Rule 14: The Tribunal Procedure (Upper Tribunal) Rules 2008

Anonymity was granted at an earlier stage of the proceedings because the case involves protection issues. I find that it is appropriate to continue the order. Unless and until a tribunal or court directs otherwise, the original appellant (AA) is granted anonymity. No report of these proceedings shall directly or indirectly identify him or any member of his family. This direction applies both to the appellant and to the respondent.

 

Representation:

 

For the appellant: Ms S. Cunha, Senior Home Office Presenting Officer

For the respondent: Ms A. Patya, instructed by Virgo Solicitors

 

 

DECISION AND REASONS

 

1. For the sake of continuity, I shall refer to the parties as they were before the First-tier Tribunal although technically this is an appeal by the Secretary of State to the Upper Tribunal.

 

2. The appellant (AA) appealed the respondent's (SSHD) decision dated 19 February 2019 to refuse a protection and human rights claim.

 

3. In a decision promulgated on 14 August 2019 First-tier Tribunal Judge Hoffman ("the judge") dismissed the appeal in so far as it relied on protection grounds but allowed the appeal in so far as it relied on human rights grounds. The judge considered an earlier decision of the First-tier Tribunal in 2016, in which a judge accepted that the appellant was arrested and detained in 2009 but concluded that he would not be of continued interest to the Sri Lankan authorities [2-3]. In this appeal, the appellant only sought to argue that the effect of past ill-treatment was such that his removal to Sri Lanka would breach his rights under Article 3 of the European Convention as a result of past persecution.

 

4. The judge considered a set of medical reports outlining the effect of past trauma and the risk of suicide [15-27]. It was not disputed that the appellant continued to have a subjective fear of return [49]. In 2015 Dr Obuaya concluded that return to Sri Lanka would lead to deterioration in the appellant's mental health. His subjective fear of the authorities was likely to act as a "significant barrier" to him accessing mental health services, even if they were available. At the time, he assessed the appellant to be at low risk of attempting suicide or self-harm. There was no known history of previous suicide attempts. When he had suicidal ideations, his family appeared to be a protective factor. In 2017 Dr de Pentheny's opinion was that the appellant was at increased risk of suicide since 2015. The appellant disclosed past trauma not mentioned to Dr Obuaya. In 2016 he attempted to commit suicide by taking several pills with alcohol. She considered that there would be a serious deterioration in his mental health and would be at high risk of suicide if returned to Sri Lanka. Dr Obuaya conducted a further assessment in July 2019 and had the opportunity to review Dr de Pentheny's report. He noted that there were further incidents of the appellant attempting to 'overdose' in 2017 and 2018 albeit the number of pills that he took were not excessive.
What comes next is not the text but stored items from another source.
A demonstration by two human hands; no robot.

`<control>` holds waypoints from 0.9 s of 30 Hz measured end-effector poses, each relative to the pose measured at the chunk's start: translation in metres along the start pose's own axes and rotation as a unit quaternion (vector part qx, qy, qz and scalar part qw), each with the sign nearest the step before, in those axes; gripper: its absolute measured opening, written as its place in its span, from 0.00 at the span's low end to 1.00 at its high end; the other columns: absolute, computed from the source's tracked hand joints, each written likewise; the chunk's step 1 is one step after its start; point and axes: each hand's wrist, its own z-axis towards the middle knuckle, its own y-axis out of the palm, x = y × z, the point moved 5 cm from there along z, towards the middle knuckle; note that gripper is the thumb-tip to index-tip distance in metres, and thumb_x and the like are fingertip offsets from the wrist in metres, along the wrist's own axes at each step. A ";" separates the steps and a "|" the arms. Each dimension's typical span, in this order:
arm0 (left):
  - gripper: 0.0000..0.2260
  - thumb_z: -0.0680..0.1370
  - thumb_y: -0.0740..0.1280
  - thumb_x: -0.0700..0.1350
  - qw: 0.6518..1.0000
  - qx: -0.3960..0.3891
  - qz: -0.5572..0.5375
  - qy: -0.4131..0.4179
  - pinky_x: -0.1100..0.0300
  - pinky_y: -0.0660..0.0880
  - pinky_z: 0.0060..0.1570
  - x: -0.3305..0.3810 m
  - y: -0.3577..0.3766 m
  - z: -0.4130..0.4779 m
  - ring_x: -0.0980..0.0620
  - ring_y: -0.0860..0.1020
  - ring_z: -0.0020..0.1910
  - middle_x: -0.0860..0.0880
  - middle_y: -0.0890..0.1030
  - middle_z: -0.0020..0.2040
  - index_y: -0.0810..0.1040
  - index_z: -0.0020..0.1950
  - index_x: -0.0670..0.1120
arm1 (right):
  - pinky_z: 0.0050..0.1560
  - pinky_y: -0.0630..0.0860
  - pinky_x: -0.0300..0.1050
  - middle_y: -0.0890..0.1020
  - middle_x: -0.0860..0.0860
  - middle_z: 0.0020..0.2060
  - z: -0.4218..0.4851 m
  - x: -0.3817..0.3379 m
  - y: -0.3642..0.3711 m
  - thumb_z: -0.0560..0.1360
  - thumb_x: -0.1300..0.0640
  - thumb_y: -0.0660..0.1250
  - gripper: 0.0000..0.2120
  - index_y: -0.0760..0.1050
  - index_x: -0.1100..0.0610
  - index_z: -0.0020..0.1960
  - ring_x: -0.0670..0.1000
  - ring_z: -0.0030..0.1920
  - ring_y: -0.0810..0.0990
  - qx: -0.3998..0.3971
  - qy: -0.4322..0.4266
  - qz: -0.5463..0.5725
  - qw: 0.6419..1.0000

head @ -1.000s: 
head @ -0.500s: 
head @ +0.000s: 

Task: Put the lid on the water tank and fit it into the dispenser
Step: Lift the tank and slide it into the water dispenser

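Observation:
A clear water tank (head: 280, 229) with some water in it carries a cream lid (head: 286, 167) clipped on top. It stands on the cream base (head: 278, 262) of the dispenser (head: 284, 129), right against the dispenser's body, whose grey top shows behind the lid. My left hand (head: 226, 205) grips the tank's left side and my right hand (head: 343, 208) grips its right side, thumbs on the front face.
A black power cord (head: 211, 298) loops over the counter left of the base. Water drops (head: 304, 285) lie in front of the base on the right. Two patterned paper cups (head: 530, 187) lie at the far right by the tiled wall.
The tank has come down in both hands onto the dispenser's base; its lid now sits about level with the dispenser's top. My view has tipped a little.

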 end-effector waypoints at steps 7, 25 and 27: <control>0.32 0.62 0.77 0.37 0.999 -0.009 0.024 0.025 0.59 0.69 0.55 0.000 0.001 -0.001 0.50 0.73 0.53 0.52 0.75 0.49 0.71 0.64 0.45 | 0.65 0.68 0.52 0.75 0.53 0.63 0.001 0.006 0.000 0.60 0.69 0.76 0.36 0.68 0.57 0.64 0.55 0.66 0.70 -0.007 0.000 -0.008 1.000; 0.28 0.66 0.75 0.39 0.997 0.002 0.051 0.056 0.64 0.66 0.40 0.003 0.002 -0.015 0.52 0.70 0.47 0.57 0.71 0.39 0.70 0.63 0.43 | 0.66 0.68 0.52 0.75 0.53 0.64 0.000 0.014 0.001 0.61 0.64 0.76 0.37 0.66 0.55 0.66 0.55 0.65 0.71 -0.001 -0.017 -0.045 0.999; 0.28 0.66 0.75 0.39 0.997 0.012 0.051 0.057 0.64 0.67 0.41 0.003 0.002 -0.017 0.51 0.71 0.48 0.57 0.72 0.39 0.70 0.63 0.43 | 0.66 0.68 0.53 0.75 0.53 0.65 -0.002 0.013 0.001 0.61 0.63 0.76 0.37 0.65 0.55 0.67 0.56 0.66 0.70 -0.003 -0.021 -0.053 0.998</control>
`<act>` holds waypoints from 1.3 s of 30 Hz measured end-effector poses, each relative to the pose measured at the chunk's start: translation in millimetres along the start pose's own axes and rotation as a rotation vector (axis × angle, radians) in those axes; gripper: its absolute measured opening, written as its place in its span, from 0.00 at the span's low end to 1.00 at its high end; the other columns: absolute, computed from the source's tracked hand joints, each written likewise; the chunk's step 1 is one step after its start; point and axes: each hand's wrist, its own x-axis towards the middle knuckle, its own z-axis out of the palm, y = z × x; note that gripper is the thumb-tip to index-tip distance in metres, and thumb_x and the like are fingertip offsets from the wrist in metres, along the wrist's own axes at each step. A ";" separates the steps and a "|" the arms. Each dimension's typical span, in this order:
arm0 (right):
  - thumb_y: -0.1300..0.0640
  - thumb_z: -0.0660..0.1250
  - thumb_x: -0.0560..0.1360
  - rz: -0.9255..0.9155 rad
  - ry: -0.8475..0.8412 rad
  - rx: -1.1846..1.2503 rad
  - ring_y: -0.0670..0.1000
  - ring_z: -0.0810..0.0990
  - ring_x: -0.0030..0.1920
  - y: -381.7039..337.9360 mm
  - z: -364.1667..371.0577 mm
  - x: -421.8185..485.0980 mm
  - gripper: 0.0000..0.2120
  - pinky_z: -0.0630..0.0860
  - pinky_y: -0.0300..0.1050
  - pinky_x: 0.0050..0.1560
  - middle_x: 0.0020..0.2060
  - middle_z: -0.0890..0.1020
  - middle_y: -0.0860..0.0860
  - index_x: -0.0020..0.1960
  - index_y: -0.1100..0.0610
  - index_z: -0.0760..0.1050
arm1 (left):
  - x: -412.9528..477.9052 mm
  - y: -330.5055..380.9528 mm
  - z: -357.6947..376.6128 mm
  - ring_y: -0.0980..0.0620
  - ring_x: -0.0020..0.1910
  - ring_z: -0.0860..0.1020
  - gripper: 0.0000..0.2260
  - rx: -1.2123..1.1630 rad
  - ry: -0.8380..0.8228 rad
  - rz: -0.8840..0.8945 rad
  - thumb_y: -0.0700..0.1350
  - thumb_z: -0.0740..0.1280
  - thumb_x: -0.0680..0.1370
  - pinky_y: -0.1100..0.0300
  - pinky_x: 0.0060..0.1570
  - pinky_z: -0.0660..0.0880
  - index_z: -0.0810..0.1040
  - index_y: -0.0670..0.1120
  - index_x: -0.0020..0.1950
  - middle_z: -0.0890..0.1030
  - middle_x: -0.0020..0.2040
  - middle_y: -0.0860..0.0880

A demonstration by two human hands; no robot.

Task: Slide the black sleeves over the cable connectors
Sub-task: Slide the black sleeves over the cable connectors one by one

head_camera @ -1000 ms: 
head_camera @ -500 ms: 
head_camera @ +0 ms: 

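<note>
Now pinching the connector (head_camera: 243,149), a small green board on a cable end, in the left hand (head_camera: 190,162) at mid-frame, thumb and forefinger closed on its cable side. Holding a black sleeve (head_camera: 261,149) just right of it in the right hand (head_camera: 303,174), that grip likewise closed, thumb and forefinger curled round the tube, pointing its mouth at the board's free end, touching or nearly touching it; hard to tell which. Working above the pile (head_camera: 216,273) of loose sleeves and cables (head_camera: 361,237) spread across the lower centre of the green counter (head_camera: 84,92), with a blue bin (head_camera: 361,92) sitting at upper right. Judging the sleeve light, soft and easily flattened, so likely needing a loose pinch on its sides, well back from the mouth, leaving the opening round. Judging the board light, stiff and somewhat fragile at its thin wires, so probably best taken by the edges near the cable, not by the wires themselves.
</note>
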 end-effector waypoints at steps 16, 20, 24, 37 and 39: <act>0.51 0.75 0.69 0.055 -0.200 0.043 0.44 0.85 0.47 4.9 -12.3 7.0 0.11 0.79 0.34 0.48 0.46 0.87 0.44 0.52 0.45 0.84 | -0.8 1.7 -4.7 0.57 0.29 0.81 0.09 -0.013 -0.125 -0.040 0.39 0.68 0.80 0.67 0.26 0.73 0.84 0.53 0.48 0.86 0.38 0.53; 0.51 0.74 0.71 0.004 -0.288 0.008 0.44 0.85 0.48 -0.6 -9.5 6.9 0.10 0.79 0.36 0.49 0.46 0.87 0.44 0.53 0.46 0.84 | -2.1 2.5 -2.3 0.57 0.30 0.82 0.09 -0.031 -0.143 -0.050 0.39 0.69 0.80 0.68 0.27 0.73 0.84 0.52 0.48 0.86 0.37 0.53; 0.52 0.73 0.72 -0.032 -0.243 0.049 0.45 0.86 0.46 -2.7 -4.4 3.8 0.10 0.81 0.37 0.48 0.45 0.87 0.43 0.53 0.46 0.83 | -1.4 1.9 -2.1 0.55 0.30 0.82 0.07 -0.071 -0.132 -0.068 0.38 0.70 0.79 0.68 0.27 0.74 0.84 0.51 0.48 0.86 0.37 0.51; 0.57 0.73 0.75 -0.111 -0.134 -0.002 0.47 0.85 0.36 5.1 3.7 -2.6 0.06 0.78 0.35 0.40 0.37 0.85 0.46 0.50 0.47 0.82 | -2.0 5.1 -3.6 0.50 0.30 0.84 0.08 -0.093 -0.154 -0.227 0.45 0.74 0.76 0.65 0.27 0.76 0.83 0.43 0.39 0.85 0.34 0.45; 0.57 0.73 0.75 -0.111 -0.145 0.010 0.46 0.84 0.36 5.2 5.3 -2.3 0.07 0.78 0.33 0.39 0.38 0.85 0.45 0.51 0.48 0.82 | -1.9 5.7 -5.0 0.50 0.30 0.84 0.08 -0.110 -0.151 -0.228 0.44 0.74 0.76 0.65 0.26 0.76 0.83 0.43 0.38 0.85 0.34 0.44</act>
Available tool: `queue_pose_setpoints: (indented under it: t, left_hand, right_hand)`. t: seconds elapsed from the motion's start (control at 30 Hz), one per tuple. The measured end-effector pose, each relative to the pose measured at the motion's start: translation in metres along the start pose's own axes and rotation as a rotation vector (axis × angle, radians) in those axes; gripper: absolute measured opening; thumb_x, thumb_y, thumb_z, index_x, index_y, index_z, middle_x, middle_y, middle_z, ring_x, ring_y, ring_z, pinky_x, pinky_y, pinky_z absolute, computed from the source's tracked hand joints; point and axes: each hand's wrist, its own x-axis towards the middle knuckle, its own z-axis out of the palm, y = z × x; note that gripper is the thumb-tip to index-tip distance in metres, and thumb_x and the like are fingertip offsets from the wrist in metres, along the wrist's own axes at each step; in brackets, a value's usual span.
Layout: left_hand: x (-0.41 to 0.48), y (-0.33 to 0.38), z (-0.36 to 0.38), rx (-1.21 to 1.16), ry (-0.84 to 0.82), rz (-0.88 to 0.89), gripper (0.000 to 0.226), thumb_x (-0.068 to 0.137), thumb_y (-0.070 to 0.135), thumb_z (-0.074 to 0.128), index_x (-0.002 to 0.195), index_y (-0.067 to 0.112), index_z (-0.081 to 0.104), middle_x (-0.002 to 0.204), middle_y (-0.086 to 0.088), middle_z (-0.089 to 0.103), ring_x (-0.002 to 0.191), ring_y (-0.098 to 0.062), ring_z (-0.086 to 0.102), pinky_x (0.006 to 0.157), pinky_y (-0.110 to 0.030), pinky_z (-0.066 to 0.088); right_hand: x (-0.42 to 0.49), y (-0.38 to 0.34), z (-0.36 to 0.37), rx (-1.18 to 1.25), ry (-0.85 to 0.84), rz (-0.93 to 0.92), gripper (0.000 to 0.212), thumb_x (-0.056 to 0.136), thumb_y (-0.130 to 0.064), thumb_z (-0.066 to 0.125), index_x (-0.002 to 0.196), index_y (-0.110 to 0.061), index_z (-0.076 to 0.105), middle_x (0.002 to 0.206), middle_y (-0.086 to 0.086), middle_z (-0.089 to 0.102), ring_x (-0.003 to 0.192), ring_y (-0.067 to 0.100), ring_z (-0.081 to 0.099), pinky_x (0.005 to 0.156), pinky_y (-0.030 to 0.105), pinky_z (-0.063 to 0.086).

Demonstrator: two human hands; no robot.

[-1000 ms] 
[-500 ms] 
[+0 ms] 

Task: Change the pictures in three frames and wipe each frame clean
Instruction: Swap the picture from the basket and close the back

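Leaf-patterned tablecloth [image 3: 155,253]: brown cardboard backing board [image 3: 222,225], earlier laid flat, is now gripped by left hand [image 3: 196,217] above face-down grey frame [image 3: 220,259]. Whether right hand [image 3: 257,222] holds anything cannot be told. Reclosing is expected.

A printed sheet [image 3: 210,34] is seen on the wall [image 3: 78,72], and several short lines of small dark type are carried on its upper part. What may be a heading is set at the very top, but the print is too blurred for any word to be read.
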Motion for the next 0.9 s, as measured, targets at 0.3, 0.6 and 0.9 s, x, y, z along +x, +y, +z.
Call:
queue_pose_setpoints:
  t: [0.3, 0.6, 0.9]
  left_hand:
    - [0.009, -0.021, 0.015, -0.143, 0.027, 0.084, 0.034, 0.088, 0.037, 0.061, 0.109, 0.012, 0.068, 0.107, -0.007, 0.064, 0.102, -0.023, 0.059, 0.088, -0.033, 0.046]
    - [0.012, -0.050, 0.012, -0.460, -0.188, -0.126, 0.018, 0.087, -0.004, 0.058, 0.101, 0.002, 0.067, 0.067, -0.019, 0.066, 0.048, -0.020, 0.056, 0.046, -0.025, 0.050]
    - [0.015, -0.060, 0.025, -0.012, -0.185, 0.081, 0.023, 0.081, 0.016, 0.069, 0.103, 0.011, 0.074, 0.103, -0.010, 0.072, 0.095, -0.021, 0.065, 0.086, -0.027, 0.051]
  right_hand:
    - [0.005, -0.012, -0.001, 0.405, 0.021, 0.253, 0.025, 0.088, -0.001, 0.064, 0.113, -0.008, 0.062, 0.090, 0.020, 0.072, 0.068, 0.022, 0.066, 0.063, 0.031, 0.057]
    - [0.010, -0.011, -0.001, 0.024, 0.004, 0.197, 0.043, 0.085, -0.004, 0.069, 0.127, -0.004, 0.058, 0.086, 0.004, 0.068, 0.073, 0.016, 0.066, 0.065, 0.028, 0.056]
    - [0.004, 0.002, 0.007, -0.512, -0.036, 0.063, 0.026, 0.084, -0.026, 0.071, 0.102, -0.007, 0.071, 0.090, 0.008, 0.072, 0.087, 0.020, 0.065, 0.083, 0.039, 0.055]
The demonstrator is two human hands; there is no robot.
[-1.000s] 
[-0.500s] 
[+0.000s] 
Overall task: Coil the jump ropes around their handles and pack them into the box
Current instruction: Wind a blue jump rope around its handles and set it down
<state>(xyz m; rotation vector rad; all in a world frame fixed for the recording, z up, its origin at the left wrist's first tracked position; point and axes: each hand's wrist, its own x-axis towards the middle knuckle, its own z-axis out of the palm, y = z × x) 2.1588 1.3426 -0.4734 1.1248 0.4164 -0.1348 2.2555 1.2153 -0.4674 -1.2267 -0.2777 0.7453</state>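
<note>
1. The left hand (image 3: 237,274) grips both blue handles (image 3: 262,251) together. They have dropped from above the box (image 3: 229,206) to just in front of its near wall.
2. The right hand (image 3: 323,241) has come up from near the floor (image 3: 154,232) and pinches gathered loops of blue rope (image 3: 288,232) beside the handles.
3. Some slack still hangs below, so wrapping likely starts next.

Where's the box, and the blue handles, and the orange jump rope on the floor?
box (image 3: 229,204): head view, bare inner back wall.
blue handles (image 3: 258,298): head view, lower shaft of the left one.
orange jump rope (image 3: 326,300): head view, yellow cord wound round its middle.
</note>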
He considered that the appellant's symptoms were best understood in the context of depressive illness rather than PTSD. He still considered the appellant to be a low to moderate suicide risk in the UK. However, the risk of suicide or self-harm was likely to increase to a moderate to high level if he were to be informed that he was going to be removed to Sri Lanka.

 

5. Similar information was recorded elsewhere in the medical records. The judge observed that a GP trainee noted in March 2019 that the appellant had ""fleeting thoughts of suicide" which he does not act upon because he thinks of his family and no thoughts of self-harm." [27].

 

6. The judge began his findings under the heading "Article 3 ECHR: The medical claim". The judge conducted an analysis of the medical reports and noted where they diverged. He accepted that significant weight should be given to the expert opinions of Dr Obuaya and Dr de Pentheny. Dr Obuaya concluded that the appellant was suffering from a Severe Depressive Episode while Dr de Pentheny concluded that he was suffering from Post-traumatic Stress Disorder (PTSD) [51]. The judge gave greater weight to Dr Obuaya's opinion because he had seen the appellant over a longer period of time and had not changed his diagnosis even after having had the opportunity to review new information contained in Dr de Pentheny's report [52]. Regardless of the exact diagnosis, it was not disputed that the appellant was suffering from mental health problems. The doctors agreed that his removal to Sri Lanka would lead to deterioration in his mental state and an increased risk of suicide [53].

 

7. The judge directed himself to the legal framework for medical cases with reference to the line of authorities in D v UK (1997) 24 EHRR, N v SSHD [2005] UKHL 31 and Bensaid v UK (2001) EHRR 205 [54]. The key issue was whether the appellant would be able to access adequate treatment in Sri Lanka. The judge considered what was said in the Secretary of State's decision letter [55]. Although he found the decision letter to be lacking in detail he reminded himself that the burden of proof was on the appellant to show that he would be unable to access adequate treatment because of his vulnerability, combined with the deficiencies in the provision of mental health care in Sri Lanka, identified by the Upper Tribunal in GJ and others (post-civil war: returnees) Sri Lanka CG [2013] UKUT 319 [56]. The judge considered what the Tribunal in GJ said about the provision of healthcare for an appellant in that case (MP) and concluded:

 

"57. Like MP, the appellant in the present appeal has been ill-treated by the Sri Lankan authorities and suffers from a serious mental health disorder. Like MP, the appellant has also been assessed by experts of posing a risk of suicide if removed from the UK. Furthermore, I find the contents of paragraphs 48 and 49 of the Refusal Letter are too vague to demonstrate that there has been a significant change in the availability of mental healthcare facilities in Sri Lanka since the Upper Tribunal made its findings in GJ.

 

58. Moreover, as Dr Obuaya and Dr de Pentheny have found, if the appellant was removed to Sri Lanka this would likely lead to a deterioration of his mental health and an increase in the risk of him self-harming. Furthermore, both doctors agree that the appellant's fear of the Sri Lankan authorities would act as a barrier preventing him from accessing mental healthcare facilities in Sri Lanka.

 

59. Having considered the medico-legal reports in the round with the above-mentioned paragraphs from GJ, as well as the case law mentioned in paragraph 54 above, on the facts of the present appeal I accept that [it] is unlikely that the appellant would be able to access the limited mental healthcare facilities available in Sri Lanka. In those circumstances, I find that if he was removed from the UK at this time it is likely that the deterioration of his mental health i.e. his severe depression), if untreated, would likely expose him to inhuman and degrading treatment contrary to Article 3."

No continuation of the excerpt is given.